Birth Day | June 25, 1945 |
Age | 78 YEARS OLD |
Alma mater | Sarah Lawrence College |
Occupation | Singer-songwriter, musician, actress, writer |
Years active | 1964–present |
Spouse(s) | James Taylor (m. 1972; div. 1983) James Hart (m. 1987; div. 2007) |
Children | Sally Taylor Ben Taylor |
Parent(s) | Richard L. Simon Andrea Heinemann Simon |
Relatives | Joanna Simon (sister) Lucy Simon (sister) |
Genres | Pop rock, soft rock, folk |
Instruments | Vocals, guitar, piano |
Labels | Elektra, Warner Bros., Epic, Arista, Rhino, Columbia, Hear Music, Iris |
Associated acts | James Taylor The Simon Sisters Elephant's Memory Jimmy Webb Hall & Oates Russ Kunkel Andreas Vollenweider Carole Bayer Sager Marvin Hamlisch Richard Perry Cat Stevens |
Website | www.carlysimon.com |
Net worth
Carla Simón, a renowned figure in the industry as a Director, Writer, and Assistant Director, has witnessed significant success and accomplishments throughout her career.
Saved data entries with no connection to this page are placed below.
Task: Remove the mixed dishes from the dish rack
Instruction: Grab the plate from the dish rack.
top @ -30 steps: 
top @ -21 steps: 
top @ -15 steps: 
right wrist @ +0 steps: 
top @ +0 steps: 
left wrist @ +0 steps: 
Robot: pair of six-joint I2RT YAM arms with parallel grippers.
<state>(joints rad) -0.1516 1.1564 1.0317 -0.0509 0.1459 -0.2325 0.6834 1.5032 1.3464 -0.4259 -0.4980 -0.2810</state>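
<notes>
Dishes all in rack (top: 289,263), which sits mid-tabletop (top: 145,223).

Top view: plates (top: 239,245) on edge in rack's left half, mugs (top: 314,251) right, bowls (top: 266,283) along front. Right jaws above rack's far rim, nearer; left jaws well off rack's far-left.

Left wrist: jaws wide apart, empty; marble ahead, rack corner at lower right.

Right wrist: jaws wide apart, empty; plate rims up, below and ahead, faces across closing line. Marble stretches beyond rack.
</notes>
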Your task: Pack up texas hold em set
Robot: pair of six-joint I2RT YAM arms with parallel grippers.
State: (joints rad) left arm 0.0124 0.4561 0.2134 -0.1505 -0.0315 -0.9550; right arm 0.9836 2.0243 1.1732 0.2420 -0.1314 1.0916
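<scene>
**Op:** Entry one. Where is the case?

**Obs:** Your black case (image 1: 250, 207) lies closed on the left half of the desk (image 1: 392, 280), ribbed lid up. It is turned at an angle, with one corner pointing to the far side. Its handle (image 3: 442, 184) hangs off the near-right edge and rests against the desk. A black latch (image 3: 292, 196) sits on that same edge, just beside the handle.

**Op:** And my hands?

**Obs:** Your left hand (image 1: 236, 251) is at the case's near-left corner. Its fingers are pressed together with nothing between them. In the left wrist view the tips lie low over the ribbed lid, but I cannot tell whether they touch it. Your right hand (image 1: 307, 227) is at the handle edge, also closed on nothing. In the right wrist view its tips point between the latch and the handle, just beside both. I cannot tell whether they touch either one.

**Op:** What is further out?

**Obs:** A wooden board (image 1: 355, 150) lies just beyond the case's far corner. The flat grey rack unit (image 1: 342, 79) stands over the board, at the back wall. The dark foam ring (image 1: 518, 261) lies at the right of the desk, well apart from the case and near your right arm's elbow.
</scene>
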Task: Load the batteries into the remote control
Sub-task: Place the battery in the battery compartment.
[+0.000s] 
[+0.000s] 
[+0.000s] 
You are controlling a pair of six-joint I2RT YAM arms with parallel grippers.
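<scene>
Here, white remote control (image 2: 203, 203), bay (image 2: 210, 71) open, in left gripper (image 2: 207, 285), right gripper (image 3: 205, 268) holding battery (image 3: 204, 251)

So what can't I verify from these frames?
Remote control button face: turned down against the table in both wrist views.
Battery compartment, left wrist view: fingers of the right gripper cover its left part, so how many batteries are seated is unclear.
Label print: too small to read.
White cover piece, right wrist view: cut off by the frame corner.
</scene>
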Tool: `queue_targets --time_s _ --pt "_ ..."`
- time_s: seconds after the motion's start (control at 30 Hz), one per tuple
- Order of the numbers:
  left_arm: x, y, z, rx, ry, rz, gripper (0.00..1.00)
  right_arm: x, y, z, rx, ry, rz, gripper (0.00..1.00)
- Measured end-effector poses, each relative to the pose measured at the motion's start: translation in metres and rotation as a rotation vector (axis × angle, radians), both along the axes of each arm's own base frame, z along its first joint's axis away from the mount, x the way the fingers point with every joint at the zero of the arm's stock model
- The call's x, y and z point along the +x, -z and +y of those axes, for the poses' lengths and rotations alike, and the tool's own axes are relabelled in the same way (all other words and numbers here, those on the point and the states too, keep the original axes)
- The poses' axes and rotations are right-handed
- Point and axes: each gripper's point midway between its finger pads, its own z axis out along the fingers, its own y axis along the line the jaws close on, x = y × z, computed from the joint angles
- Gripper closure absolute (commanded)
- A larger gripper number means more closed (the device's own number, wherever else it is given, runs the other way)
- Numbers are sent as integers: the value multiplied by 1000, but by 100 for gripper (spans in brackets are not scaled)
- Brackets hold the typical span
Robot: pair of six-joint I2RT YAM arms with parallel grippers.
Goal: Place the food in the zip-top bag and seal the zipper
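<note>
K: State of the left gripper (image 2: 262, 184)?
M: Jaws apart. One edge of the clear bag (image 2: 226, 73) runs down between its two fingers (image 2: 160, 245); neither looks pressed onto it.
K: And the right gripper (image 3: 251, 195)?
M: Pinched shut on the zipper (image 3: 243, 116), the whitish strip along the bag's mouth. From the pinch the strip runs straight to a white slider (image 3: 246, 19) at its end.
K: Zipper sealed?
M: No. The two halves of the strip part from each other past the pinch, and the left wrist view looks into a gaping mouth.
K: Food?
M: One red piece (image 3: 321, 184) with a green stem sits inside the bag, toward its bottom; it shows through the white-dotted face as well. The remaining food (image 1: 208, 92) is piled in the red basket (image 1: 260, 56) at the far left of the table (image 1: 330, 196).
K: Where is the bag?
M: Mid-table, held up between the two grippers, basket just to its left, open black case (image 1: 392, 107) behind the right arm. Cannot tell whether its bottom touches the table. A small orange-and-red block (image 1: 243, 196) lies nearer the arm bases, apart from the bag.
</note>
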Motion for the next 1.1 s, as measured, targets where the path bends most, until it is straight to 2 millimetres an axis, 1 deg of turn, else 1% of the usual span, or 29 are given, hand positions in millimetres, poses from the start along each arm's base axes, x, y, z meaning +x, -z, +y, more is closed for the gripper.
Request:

Born in 1945, Simón has cemented her position as a talented and influential film professional. As of 2024, her net worth is estimated to lie within the impressive range of $100,000 to $1 million, attesting to her prosperous journey in the entertainment world. With her exceptional talent and expertise, Simón continues to captivate audiences with her creative vision and thought-provoking storytelling.
Biography/Timeline
Simon was raised in the Riverdale neighborhood of the Bronx, New York City and has two older sisters, Joanna (b. 1940) and Lucy (b. 1943), and a younger brother, Peter (b. 1947). They were raised as nominal Catholics, according to a book of photography Peter published in the late 1990s. She attended Riverdale Country School. She also briefly attended Sarah Lawrence College before dropping out to pursue music.
Prior to her marriage to Taylor, Simon was briefly engaged to william Donaldson in the 1960s (who jilted fiancée Sarah Miles for her). Donaldson described her as "the answer to any sane man's prayers; funny, quick, erotic, extravagantly talented." She also was engaged to musician Russ Kunkel, from 1985 to 1986.
Simon's career began with a short-lived music group with her sister Lucy as the Simon Sisters. They had a minor hit in 1964 called "Winkin', Blinkin' and Nod", the lead single from their debut album Meet The Simon Sisters. Their second album, Cuddlebug, followed later that year. The duo made one more album together, 1969's The Simon Sisters Sing the Lobster Quadrille and Other Songs for Children, before Lucy left to get married and start a family. Later, Carly collaborated with eclectic New York rockers Elephant's Memory for about six months. She also appeared in the 1971 Miloš Forman film Taking Off, playing an auditioning singer, and sang "Long Term Physical Effects", which was included in the 1971 Soundtrack for the film.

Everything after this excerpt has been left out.